Each line in the listing below that contains "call" should be returned.
── Exercise materials
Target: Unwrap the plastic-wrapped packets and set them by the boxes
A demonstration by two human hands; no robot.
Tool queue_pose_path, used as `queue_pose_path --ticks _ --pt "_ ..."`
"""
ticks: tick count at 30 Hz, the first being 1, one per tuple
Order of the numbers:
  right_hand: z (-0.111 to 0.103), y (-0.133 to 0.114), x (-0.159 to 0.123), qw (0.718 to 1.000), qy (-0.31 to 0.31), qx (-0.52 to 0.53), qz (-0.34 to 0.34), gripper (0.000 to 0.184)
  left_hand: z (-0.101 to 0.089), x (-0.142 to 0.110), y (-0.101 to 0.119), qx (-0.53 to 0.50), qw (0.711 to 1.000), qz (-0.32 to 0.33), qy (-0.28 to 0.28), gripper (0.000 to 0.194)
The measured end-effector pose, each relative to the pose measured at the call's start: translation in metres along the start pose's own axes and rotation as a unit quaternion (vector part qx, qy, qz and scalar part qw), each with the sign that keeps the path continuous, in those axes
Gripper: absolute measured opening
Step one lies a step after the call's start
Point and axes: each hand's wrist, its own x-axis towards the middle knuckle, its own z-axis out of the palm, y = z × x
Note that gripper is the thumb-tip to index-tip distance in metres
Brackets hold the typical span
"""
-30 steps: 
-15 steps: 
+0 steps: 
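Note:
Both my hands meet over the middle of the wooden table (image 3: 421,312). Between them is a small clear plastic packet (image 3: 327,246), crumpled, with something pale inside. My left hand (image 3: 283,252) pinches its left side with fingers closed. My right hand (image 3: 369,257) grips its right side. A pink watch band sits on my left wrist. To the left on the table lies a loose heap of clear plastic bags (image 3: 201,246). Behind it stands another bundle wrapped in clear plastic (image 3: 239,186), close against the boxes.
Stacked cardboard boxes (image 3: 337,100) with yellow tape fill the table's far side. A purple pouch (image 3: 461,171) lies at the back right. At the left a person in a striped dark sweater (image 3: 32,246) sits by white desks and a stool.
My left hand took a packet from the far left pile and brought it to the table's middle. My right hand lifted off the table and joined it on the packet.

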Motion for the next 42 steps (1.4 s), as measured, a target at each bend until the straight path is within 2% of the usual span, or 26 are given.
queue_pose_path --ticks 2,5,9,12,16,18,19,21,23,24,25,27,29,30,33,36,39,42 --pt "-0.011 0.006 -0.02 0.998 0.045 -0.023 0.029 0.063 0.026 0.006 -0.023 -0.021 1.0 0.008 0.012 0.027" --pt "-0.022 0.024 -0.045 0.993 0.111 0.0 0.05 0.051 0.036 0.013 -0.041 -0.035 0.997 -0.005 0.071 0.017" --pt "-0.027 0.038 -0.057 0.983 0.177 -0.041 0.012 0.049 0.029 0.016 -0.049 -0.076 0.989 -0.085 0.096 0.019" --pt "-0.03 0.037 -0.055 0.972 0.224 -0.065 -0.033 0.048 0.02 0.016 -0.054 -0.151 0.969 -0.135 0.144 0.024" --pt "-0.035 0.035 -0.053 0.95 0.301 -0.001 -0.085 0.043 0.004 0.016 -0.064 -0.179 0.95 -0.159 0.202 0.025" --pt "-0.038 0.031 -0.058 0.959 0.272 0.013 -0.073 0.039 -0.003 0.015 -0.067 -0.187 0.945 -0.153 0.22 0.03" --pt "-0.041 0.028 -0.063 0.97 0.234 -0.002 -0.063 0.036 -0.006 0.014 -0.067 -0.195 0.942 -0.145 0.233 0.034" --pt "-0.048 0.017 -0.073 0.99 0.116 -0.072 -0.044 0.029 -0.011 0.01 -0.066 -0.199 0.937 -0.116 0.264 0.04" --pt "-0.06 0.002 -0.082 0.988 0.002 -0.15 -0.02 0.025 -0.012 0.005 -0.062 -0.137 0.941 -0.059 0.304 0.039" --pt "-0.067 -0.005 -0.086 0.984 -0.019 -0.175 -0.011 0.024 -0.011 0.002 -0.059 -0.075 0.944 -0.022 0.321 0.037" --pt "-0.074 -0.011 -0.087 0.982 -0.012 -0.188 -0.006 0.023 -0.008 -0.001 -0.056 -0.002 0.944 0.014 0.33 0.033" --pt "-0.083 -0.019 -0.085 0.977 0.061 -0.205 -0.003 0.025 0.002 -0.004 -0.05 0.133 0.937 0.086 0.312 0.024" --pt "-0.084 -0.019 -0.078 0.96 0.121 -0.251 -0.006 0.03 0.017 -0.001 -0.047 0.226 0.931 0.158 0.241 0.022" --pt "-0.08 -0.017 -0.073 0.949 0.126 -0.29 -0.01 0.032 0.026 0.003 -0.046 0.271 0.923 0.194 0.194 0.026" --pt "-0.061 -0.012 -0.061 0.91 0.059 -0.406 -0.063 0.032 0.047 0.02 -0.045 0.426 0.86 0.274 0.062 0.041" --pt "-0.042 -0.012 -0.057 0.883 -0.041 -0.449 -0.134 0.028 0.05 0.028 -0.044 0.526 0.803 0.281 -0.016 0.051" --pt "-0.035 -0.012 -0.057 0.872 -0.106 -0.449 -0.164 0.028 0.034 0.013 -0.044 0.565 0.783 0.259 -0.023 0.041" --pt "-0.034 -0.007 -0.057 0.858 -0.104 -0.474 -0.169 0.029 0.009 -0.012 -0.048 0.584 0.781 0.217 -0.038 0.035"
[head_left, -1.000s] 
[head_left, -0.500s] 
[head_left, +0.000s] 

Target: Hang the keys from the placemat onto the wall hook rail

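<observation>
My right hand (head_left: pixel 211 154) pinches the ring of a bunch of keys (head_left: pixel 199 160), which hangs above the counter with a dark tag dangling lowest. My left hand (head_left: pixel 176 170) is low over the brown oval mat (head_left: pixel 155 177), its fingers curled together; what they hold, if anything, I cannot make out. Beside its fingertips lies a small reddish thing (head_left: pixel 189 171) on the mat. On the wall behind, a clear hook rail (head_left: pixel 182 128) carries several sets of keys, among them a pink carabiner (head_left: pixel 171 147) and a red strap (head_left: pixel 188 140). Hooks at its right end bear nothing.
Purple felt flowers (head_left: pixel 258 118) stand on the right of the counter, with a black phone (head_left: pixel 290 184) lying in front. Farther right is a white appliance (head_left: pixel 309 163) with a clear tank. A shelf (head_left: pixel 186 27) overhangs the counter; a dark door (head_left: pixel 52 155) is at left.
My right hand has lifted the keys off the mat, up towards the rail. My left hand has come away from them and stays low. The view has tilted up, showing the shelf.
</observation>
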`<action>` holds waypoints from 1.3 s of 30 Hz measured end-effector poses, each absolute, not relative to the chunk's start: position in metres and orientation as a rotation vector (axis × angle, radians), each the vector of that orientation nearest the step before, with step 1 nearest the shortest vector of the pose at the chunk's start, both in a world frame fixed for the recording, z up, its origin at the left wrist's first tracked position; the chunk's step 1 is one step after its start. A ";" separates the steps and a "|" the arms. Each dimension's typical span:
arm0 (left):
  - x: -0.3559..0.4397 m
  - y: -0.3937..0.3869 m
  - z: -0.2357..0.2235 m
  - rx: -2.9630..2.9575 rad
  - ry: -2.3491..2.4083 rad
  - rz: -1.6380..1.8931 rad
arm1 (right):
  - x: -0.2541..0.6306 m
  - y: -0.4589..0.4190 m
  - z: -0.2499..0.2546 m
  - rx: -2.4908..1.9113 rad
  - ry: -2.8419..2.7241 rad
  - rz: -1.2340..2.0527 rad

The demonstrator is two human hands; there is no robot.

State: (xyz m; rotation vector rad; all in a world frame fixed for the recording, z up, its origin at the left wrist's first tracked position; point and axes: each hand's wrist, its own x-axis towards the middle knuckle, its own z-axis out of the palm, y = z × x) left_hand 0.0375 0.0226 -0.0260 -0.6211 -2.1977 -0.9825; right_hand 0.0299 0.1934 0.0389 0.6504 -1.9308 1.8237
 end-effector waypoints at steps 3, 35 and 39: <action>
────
* **Exercise response**
The measured end-effector pose, each relative to the pose measured at the call's start: translation in metres along the start pose's own axes and rotation as a unit quaternion (vector part qx, qy, qz and scalar part qw), each with the sign that keeps the path continuous, in those axes
Step one lies a step after the call's start

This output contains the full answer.